■ Task:
How many of the lines in the material below contain the word "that"? Give the number alone.

Source data START

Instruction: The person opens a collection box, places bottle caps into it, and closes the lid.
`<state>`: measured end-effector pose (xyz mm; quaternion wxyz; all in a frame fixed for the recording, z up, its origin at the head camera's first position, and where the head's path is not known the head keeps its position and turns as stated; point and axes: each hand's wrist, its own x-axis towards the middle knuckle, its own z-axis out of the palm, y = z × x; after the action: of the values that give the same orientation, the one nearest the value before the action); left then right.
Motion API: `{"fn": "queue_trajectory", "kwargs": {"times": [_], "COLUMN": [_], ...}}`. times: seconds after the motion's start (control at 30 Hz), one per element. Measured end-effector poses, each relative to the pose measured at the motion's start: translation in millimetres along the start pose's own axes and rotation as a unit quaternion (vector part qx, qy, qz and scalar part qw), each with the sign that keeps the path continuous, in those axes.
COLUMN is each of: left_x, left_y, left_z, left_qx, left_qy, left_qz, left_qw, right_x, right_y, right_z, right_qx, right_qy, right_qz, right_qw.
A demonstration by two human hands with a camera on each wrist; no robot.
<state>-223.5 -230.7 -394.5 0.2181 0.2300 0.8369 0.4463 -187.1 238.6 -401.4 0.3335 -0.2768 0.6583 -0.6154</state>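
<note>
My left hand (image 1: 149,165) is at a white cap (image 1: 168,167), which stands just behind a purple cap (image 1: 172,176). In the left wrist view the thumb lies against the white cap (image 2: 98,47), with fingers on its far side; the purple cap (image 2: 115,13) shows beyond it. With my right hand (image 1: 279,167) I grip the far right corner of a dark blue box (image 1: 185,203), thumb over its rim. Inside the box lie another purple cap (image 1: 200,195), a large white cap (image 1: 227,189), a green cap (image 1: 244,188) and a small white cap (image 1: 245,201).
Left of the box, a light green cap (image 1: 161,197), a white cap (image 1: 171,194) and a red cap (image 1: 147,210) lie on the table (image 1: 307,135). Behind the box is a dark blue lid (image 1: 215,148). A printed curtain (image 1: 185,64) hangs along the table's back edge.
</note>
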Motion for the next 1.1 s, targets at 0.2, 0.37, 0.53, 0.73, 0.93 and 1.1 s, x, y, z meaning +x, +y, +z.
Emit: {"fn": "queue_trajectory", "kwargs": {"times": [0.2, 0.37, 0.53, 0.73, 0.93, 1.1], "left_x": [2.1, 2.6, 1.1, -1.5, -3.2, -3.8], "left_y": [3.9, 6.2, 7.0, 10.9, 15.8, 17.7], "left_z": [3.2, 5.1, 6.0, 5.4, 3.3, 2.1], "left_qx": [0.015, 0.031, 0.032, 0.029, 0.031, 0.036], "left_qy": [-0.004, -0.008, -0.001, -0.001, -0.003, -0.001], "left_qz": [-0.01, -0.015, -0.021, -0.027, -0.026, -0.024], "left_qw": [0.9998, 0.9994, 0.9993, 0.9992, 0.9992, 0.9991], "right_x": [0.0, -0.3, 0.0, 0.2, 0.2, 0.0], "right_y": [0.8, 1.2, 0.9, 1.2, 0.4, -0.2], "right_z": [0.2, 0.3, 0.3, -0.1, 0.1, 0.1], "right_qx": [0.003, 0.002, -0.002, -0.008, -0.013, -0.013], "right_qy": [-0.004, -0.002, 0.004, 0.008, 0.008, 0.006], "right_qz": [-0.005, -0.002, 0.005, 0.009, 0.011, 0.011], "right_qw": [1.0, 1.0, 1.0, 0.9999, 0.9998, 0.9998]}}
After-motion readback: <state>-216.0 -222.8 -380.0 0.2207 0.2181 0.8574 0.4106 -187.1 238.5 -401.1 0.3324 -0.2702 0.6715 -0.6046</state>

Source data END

■ Answer for this exercise:
2